Le nom du principal opposant d’Ali Bongo n’a été révélé que huit jours avant le début du vote. Albert Ondo Ossa, âgé de 69 ans, a été choisi par des candidats ayant rejoint la plate-forme Alternance 2023 (A23), créée dans le but de rassembler l’opposition et d’éviter la dispersion des suffrages. Dès sa désignation, Albert Ondo Ossa s’est lancé dans une campagne intensive à travers tout le pays, qui compte environ deux millions d’habitants. Il appelle à un changement et met en avant la force de l’unité. Malgré tout, certains considèrent qu’il n’est pas le poids lourd espéré mais plutôt un choix de consensus. Selon Jean Gaspard Ntoutoume Ayi, Albert Ondo Ossa incarne les principes et les valeurs qui rassemblent le plus et divisent le moins.

Un nouveau mode de scrutin contesté

Cependant, un changement dans le mode de scrutin suscite également des critiques de la part de l’opposition. En effet, le pouvoir a instauré en juillet un bulletin unique pour les élections présidentielles et législatives. Cela signifie que lorsqu’un électeur vote pour le candidat à la députation d’un parti dans sa circonscription, il votera automatiquement pour le candidat à la présidence de ce même parti, et vice versa. Cette nouvelle disposition est jugée controversée par l’opposition.

Des recours déposés devant la Cour constitutionnelle pour dénoncer la « non-séparation des pouvoirs »

Plusieurs recours ont été déposés devant la Cour constitutionnelle pour dénoncer ce qui est perçu comme une “non-séparation des pouvoirs”. Malheureusement, ces recours n’ont pas abouti à un résultat satisfaisant. Cette situation suscite des préoccupations parmi les membres de la plate-forme A23, telle que l’a exprimé François Ndong Obiang, qui déplore la violation de la liberté de choix des électeurs. Il estime que cette modification constitutionnelle cache une idée perfide, celle de faire profiter Ali Bongo des suffrages des candidats de son parti lors des élections législatives.

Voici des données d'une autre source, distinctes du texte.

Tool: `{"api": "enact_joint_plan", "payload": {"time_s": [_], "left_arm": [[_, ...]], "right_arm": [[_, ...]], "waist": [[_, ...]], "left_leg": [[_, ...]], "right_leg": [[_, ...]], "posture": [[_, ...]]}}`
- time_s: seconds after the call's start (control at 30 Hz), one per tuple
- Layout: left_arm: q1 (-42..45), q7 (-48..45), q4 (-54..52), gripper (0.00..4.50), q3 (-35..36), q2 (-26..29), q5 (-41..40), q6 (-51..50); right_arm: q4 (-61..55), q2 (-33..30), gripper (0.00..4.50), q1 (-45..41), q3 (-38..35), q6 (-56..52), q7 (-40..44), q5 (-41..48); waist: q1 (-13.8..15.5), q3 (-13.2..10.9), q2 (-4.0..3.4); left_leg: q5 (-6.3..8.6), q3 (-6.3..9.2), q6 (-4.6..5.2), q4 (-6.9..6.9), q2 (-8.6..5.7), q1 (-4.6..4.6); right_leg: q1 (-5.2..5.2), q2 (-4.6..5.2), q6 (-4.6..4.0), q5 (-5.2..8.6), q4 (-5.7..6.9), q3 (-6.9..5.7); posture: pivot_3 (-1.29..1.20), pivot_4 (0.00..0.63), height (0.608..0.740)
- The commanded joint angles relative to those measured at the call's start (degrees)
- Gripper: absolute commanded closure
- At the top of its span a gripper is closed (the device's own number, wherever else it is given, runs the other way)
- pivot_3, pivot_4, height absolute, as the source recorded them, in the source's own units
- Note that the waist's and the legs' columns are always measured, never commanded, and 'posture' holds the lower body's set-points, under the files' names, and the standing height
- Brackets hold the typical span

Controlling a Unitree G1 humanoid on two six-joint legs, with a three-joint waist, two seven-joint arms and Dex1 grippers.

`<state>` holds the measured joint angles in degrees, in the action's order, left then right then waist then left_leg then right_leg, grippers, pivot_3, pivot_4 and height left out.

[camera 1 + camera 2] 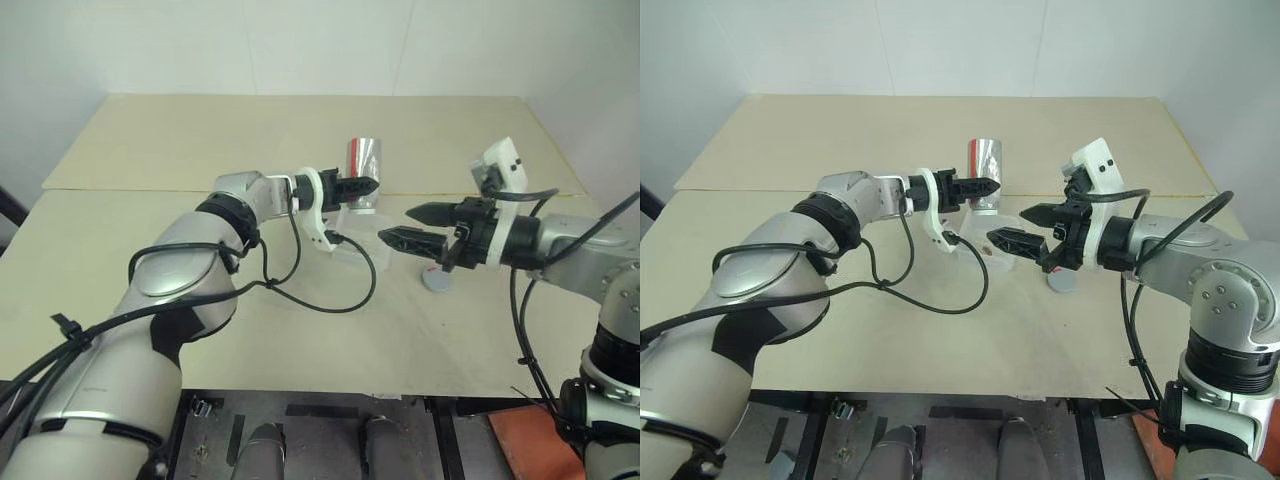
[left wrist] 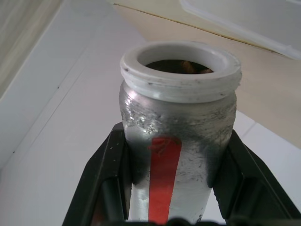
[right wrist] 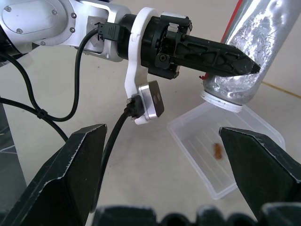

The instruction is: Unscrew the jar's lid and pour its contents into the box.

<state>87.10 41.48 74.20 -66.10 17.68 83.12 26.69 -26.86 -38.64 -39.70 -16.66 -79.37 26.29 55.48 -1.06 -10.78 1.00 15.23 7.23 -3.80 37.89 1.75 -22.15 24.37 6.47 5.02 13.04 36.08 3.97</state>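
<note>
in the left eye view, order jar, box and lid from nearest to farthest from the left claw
1. The jar, gripped in the left claw, tipped mouth down.
2. The box, on the table just under the jar.
3. The lid, on the table beneath the right arm.

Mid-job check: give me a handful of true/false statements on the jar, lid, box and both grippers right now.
1. The left gripper is shut on the jar. True.
2. The lid is on the jar. False: the jar's mouth is open; the lid lies on the table.
3. The jar is tipped mouth-down over the box. True.
4. The right gripper holds the lid. False: its jaws are open and empty.
5. A small brown lump lies in the box. True.
</note>
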Motion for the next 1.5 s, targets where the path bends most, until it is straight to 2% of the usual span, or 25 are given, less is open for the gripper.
{"api": "enact_joint_plan", "payload": {"time_s": [0.03, 0.2, 0.27, 0.37, 0.5, 0.53, 0.63, 0.7, 0.8, 0.9, 1.0, 1.13, 1.27, 1.33, 1.4, 1.5], "left_arm": [[2.2, -0.7, 0.5, 2.59, 1.7, 0.3, -2.6, 0.1], [0.9, -3.0, 0.4, 2.59, 5.9, 2.5, -8.1, 3.9], [-0.1, -5.4, 0.1, 2.59, 10.0, 3.8, -13.2, 8.1], [-2.5, -14.8, 0.0, 2.59, 19.2, 6.0, -24.2, 14.2], [-6.8, -32.2, -0.7, 2.59, 32.1, 7.3, -40.2, 17.9], [-8.5, -38.7, -1.2, 2.59, 36.7, 7.1, -46.3, 17.7], [-14.2, -61.2, -4.7, 2.59, 51.1, 6.2, -65.9, 9.3], [-17.7, -70.9, -10.3, 2.59, 56.7, 6.3, -74.0, 1.3], [-24.5, -83.0, -23.6, 2.59, 64.3, 6.9, -87.1, -17.6], [-30.7, -83.2, -35.2, 2.59, 67.8, 6.8, -92.3, -30.9], [-36.7, -81.4, -43.9, 2.59, 70.1, 5.9, -95.3, -37.3], [-43.7, -77.1, -48.7, 2.59, 71.8, 3.2, -96.0, -36.9], [-46.8, -75.7, -50.1, 2.59, 72.0, 1.7, -95.5, -35.6], [-47.7, -75.6, -50.1, 1.88, 71.6, 1.5, -94.9, -34.7], [-48.3, -76.1, -49.9, 1.42, 71.4, 1.8, -94.9, -35.4], [-49.2, -77.0, -50.3, 0.47, 71.1, 2.4, -94.8, -35.9]], "right_arm": [[-2.5, -0.4, 0.02, -0.2, -2.7, -0.1, -1.6, 2.6], [-2.7, -0.8, 0.02, 0.8, -3.0, 0.5, -3.0, 4.1], [-2.9, -0.9, 0.02, 1.3, -3.0, 0.9, -3.2, 4.4], [-3.1, -1.0, 0.02, 2.3, -2.6, 2.0, -3.3, 4.6], [-3.4, -0.5, 0.02, 3.1, -2.7, 3.9, -3.3, 4.9], [-3.7, -0.5, 0.02, 3.4, -2.7, 4.6, -3.2, 4.9], [-4.8, -1.1, 0.02, 4.8, -2.4, 7.5, -2.0, 4.2], [-5.5, -2.3, 0.02, 6.0, -1.9, 9.2, -0.7, 3.5], [-6.2, -4.8, 0.02, 7.9, -0.9, 12.1, 1.9, 1.8], [-5.8, -6.4, 0.02, 8.7, -0.1, 13.9, 3.3, 0.9], [-5.4, -7.2, 0.02, 9.1, 0.4, 15.1, 4.2, 0.3], [-5.5, -7.9, 0.02, 9.4, 0.6, 15.6, 4.9, 0.4], [-5.5, -8.3, 0.02, 9.4, 0.9, 15.9, 5.2, 0.4], [-5.6, -8.3, 0.0, 9.4, 1.0, 15.9, 5.1, 0.5], [-5.8, -8.3, 0.0, 9.5, 1.1, 15.8, 4.9, 0.7], [-6.0, -8.3, 0.0, 9.6, 1.1, 15.7, 4.7, 0.9]], "waist": [[0.1, 0.0, 0.0], [0.0, 0.0, 0.0], [0.0, 0.0, 0.0], [-0.1, 0.0, 0.0], [-0.2, 0.0, -0.01], [-0.2, 0.0, -0.01], [-0.6, 0.0, -0.03], [-1.2, 0.0, -0.03], [-2.0, 0.0, -0.03], [-2.9, 0.0, -0.03], [-3.2, 0.0, -0.05], [-3.1, 0.0, -0.05], [-2.9, 0.1, -0.05], [-2.8, 0.1, -0.05], [-2.8, 0.1, -0.05], [-2.9, 0.1, -0.05]], "left_leg": [[0.0, 0.0, 0.0, 0.0, 0.0, 0.0], [0.0, 0.0, -0.01, 0.0, 0.0, 0.0], [0.0, 0.0, -0.01, 0.0, 0.01, 0.01], [-0.01, -0.01, -0.02, 0.0, 0.0, 0.03], [-0.12, 0.0, -0.22, 0.0, 0.01, 0.04], [-0.14, -0.01, -0.24, 0.0, 0.01, 0.04], [-0.15, 0.0, -0.26, 0.0, 0.01, 0.03], [-0.14, 0.02, -0.25, 0.0, 0.02, 0.04], [-0.1, 0.05, -0.18, 0.02, 0.02, 0.05], [-0.1, 0.07, -0.15, 0.03, 0.03, 0.1], [-0.1, 0.08, -0.15, 0.05, 0.03, 0.22], [-0.12, 0.08, -0.16, 0.05, 0.03, 0.3], [-0.12, 0.06, -0.17, 0.04, 0.03, 0.32], [-0.12, 0.06, -0.17, 0.04, 0.04, 0.33], [-0.12, 0.06, -0.17, 0.04, 0.03, 0.35], [-0.12, 0.06, -0.17, 0.04, 0.04, 0.33]], "right_leg": [[0.0, 0.0, 0.0, 0.0, 0.01, 0.0], [0.0, 0.0, 0.0, 0.0, 0.0, 0.0], [0.0, 0.0, 0.0, 0.0, 0.01, 0.0], [0.0, 0.01, 0.0, 0.0, 0.01, 0.0], [-0.01, 0.01, -0.01, 0.0, 0.03, 0.0], [-0.01, 0.02, 0.0, 0.0, 0.04, 0.0], [-0.03, 0.02, -0.01, 0.0, 0.03, -0.02], [-0.04, 0.02, -0.01, 0.0, 0.05, -0.02], [-0.06, 0.02, -0.01, 0.0, 0.09, -0.02], [-0.09, 0.02, -0.01, 0.0, 0.12, -0.02], [-0.16, 0.01, -0.02, -0.01, 0.17, -0.01], [-0.21, 0.0, -0.04, -0.02, 0.16, -0.01], [-0.24, 0.0, -0.05, -0.03, 0.11, 0.0], [-0.25, 0.0, -0.05, -0.03, 0.08, 0.0], [-0.26, 0.0, -0.05, -0.03, 0.07, -0.01], [-0.25, 0.0, -0.05, -0.03, 0.09, 0.0]], "posture": [[0.0, 0.15, 0.74], [0.0, 0.15, 0.74], [0.0, 0.15, 0.74], [0.0, 0.15, 0.74], [0.0, 0.15, 0.74], [0.0, 0.15, 0.74], [0.0, 0.15, 0.74], [0.0, 0.15, 0.74], [0.0, 0.15, 0.74], [0.0, 0.15, 0.74], [0.0, 0.15, 0.74], [0.0, 0.15, 0.74], [0.0, 0.15, 0.74], [0.0, 0.15, 0.74], [0.0, 0.15, 0.74], [0.0, 0.15, 0.74]]}}
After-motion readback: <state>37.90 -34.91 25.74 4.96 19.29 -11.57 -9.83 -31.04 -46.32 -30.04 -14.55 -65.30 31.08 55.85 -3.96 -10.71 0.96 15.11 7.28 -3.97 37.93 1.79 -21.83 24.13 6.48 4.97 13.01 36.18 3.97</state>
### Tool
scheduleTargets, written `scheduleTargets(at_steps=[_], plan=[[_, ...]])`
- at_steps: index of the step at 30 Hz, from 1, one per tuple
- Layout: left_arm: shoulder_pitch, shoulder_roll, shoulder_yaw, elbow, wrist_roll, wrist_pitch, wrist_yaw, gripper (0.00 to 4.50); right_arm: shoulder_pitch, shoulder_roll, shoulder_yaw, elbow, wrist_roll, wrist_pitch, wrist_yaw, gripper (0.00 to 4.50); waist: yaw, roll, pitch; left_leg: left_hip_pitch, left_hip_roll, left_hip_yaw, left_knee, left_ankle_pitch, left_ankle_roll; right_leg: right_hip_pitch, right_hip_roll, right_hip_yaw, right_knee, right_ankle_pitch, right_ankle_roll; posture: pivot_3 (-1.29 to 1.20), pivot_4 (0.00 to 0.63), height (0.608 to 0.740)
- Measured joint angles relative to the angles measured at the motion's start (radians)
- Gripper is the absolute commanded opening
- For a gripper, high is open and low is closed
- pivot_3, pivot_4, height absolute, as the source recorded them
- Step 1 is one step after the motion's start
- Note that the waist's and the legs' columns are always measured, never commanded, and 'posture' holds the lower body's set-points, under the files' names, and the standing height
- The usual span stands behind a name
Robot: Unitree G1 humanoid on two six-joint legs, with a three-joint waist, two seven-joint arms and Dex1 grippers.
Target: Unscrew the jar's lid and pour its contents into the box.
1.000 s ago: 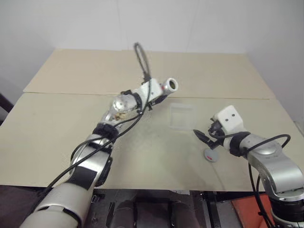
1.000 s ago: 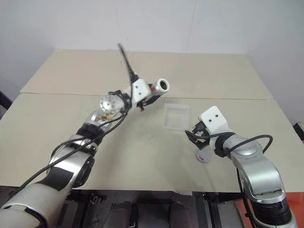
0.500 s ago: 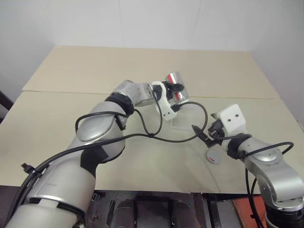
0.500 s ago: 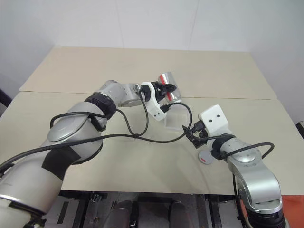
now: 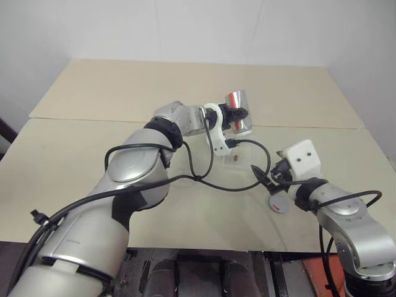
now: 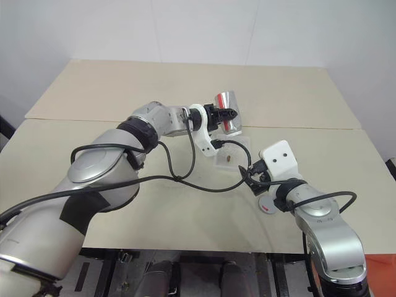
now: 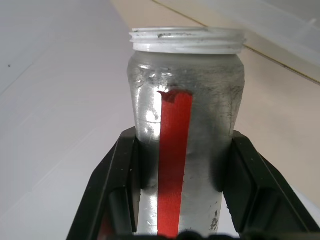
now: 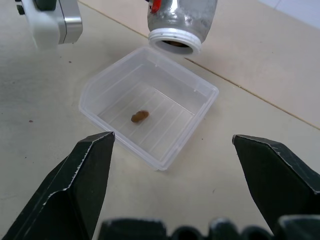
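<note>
My left gripper (image 7: 182, 200) is shut on the silver-grey jar (image 7: 185, 120) with the red stripe. The jar (image 5: 239, 111) is lidless and hangs tipped, with its white threaded mouth (image 8: 176, 44) facing down over the far edge of the box. The clear box (image 8: 167, 125) rests on the table, and a tiny brown bit, the contents (image 8: 140, 116), lies on its floor. My right gripper (image 8: 170, 140) stands open and empty just in front of the box, pointing at it. The grey lid (image 5: 278, 203) with its red mark lies flat on the table beneath my right wrist.
The tan table (image 5: 111, 93) has a seam running across it behind the box. A black cable (image 5: 204, 179) from my left arm loops over the table between the box and the front edge. A white wall stands behind the table.
My left arm has swung right with the jar, from left of the box to above it, and tipped the mouth down. The brown bit now lies in the box. The right gripper stayed put.
</note>
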Motion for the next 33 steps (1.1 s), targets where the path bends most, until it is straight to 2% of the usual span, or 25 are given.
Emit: scheduleTargets(at_steps=[5, 9, 14, 18, 20, 24, 29, 33], plan=[[0.052, 0.017, 0.228, 0.0, -0.225, -0.034, -0.188, 1.89, -0.002, -0.001, 0.003, 0.013, -0.007, -0.001, 0.001, 4.45, -0.003, 0.0, 0.0, 0.0, 0.0, 0.0, 0.001, 0.0, 0.0, 0.0, 0.0, 0.0, 0.002, 0.0, 0.0, 0.0, 0.15, 0.74], [0.147, 0.03, 0.511, -0.003, -0.509, -0.028, -0.43, 1.89, -0.002, -0.002, 0.003, 0.014, -0.007, -0.001, 0.005, 4.45, -0.01, 0.001, 0.0, 0.0, 0.0, 0.0, 0.004, 0.0, 0.0, 0.0, 0.0, 0.0, 0.011, 0.0, 0.0, 0.0, 0.15, 0.74], [0.252, 0.012, 0.909, -0.027, -0.936, 0.108, -0.801, 1.89, -0.002, -0.014, 0.003, 0.019, -0.007, -0.008, 0.018, 4.45, -0.013, 0.001, 0.0, 0.0, 0.0, -0.001, 0.012, 0.0, 0.001, 0.001, 0.0, 0.0, 0.014, 0.0, 0.0, 0.0, 0.15, 0.74], [0.316, -0.001, 1.1, -0.139, -1.167, 0.235, -0.944, 1.89, -0.006, -0.024, 0.028, 0.036, -0.007, -0.028, 0.037, 4.45, -0.014, 0.001, 0.0, 0.001, 0.0, -0.002, 0.015, 0.0, 0.001, 0.003, -0.001, -0.001, 0.014, 0.0, 0.001, 0.0, 0.15, 0.74], [0.378, -0.001, 1.142, -0.231, -1.231, 0.276, -0.973, 1.89, -0.009, -0.026, 0.038, 0.046, -0.007, -0.031, 0.046, 4.45, -0.015, 0.001, -0.001, 0.003, 0.0, -0.003, 0.015, 0.0, 0.001, 0.004, -0.001, 0.0, 0.017, 0.001, 0.001, 0.0, 0.15, 0.74], [0.597, -0.009, 1.182, -0.468, -1.326, 0.348, -0.983, 1.89, -0.016, -0.033, 0.046, 0.066, -0.008, -0.046, 0.055, 4.45, -0.026, 0.001, -0.001, 0.008, 0.0, -0.004, 0.015, 0.001, -0.001, 0.007, -0.001, 0.0, 0.019, 0.001, 0.0, 0.0, 0.15, 0.74], [0.804, -0.033, 1.173, -0.688, -1.349, 0.414, -0.925, 1.89, -0.035, -0.034, 0.074, 0.09, -0.009, -0.068, 0.068, 4.45, -0.027, 0.001, -0.001, 0.011, -0.001, -0.006, 0.015, 0.001, -0.001, 0.011, -0.001, -0.001, 0.019, 0.002, -0.001, 0.0, 0.15, 0.74], [0.86, -0.033, 1.145, -0.748, -1.323, 0.419, -0.873, 1.89, -0.039, -0.033, 0.079, 0.108, -0.007, -0.087, 0.085, 4.45, -0.021, 0.001, -0.001, 0.015, -0.001, -0.008, 0.015, 0.001, -0.001, 0.017, -0.001, -0.003, 0.016, 0.002, 0.0, 0.0, 0.15, 0.74]])
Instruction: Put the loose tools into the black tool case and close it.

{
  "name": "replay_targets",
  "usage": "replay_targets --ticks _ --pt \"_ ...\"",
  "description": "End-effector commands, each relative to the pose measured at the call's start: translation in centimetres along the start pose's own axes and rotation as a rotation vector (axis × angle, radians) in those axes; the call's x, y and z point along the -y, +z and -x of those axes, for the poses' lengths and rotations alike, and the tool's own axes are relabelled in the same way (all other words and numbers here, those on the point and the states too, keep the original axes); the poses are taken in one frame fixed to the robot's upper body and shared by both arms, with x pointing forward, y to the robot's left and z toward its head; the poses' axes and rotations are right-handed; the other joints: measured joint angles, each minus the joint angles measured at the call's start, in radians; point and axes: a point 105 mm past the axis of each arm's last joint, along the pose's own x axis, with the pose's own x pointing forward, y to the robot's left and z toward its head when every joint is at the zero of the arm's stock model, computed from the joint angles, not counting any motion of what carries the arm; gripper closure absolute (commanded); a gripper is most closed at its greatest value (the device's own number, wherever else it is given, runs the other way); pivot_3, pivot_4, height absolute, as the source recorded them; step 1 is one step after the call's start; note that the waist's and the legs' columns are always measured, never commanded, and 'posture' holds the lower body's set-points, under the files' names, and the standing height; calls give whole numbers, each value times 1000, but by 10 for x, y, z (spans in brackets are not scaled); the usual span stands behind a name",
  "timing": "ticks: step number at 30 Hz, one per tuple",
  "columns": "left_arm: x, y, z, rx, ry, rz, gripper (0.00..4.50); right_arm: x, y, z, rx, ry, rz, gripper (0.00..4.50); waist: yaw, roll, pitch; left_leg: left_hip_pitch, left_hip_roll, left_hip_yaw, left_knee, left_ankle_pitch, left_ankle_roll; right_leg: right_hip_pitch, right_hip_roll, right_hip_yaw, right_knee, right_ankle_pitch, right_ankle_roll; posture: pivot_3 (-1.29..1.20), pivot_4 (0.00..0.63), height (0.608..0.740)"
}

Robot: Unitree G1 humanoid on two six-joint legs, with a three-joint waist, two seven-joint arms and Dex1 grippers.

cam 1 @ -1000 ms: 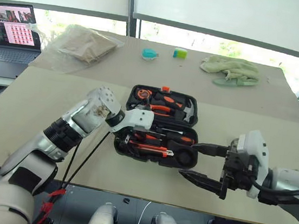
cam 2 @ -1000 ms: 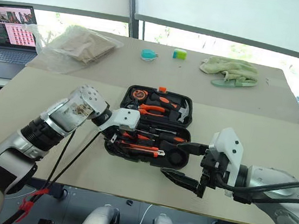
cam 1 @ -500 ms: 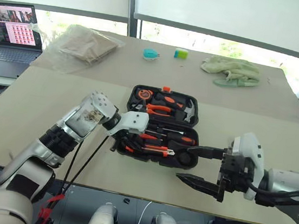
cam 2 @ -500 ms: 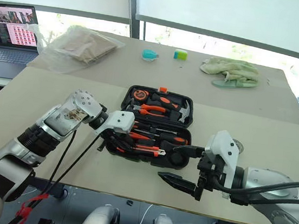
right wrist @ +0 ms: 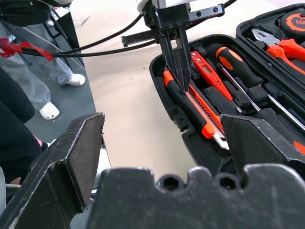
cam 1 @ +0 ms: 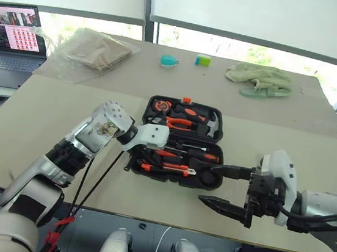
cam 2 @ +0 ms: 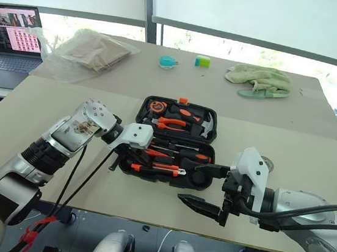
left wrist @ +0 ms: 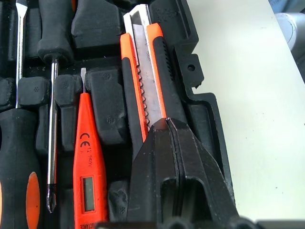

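Pressing on the utility knife [left wrist: 145,81] in the open tool case [cam 1: 208,181], the left gripper [left wrist: 167,125] had its fingers pinched together, tips on the knife's back. From the right wrist, the right gripper [cam 1: 230,187] hung wide and empty beside the case. A firm, straight push should seat the knife flat before the lid swings.

Black tool case [cam 1: 209,181] on beige table [cam 1: 45,129]; orange-and-black utility knife [left wrist: 145,81]; all-orange slim screwdriver [left wrist: 86,176]; pale green cloth [cam 1: 259,78].

Head stereo pair looking down, wrist cameras close, all sharing the tool case [cam 1: 182,143]
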Motion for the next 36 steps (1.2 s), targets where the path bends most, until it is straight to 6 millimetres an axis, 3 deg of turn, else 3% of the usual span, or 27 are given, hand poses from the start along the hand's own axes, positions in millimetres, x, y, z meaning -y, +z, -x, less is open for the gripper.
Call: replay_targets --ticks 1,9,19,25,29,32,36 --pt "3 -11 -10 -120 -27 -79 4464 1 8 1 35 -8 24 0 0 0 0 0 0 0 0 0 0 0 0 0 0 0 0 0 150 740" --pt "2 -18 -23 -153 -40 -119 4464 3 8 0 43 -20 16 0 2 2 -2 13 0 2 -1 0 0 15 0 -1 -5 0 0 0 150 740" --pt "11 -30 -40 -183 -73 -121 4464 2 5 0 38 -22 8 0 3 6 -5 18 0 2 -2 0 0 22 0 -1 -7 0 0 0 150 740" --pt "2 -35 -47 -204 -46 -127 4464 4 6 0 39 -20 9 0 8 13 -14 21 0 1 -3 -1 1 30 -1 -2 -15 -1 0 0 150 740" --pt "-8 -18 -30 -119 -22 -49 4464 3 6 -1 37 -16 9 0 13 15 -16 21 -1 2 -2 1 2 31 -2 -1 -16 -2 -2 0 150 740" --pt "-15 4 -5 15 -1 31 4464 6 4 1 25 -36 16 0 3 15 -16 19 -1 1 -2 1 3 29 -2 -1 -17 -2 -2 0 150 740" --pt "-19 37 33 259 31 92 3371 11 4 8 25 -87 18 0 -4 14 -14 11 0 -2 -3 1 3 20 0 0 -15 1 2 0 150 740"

Albert Ondo Ossa, un candidat indépendant sans soutien politique

Albert Ondo Ossa se présente en tant que candidat indépendant et ne bénéficie d’aucun soutien politique officiel. Son bulletin de vote ne mentionne aucun candidat pour les élections législatives. En choisissant de voter pour lui, ses électeurs ne donneront donc leur voix à aucun député. Cette position soulève des interrogations quant à son impact sur la composition de l’Assemblée nationale. Toutefois, le candidat de l’opposition a promis d’engager des recours et de provoquer la dissolution de l’Assemblée nationale s’il est élu.

Les défis du scrutin face à la prédominance du Parti démocratique gabonais (PDG)

Le Parti démocratique gabonais (PDG) et ses alliés sont actuellement au pouvoir, dominant quasiment le Parlement. Ali Bongo Ondimba, élu pour la première fois en 2009 après la mort de son père, a été réélu de justesse en 2016 lors d’un scrutin vivement contesté face à Jean Ping. Son taux de participation relativement faible (59 %) et le résultat dans son fief du Haut-Ogooué, avec une participation de 99,93 % et un score de 95 % en sa faveur, ont suscité de sérieux doutes.

Malgré sa victoire, des violences ont éclaté, entraînant des décès et des destructions, dont notamment l’incendie de l’Assemblée nationale. Ali Bongo Ondimba, qui a subi un accident vasculaire cérébral en octobre 2018 laissant des séquelles physiques, mène actuellement une campagne électorale à travers le pays avec d’importants moyens financiers.

Cependant, certains analystes, tels que Mays Mouissi, soulignent les échecs du second mandat d’Ali Bongo Ondimba. Selon lui, le taux de pauvreté et le chômage des jeunes ont augmenté, tandis que les conditions de vie se sont largement détériorées. En comparaison avec la dernière élection, les électeurs peuvent donc lui reprocher de nombreuses erreurs, ce qui pourrait donner l’opportunité à l’opposition de tirer profit de cette situation. Toutefois, les conditions dans lesquelles se déroulera le vote suscitent de sérieux doutes quant à la transparence du scrutin.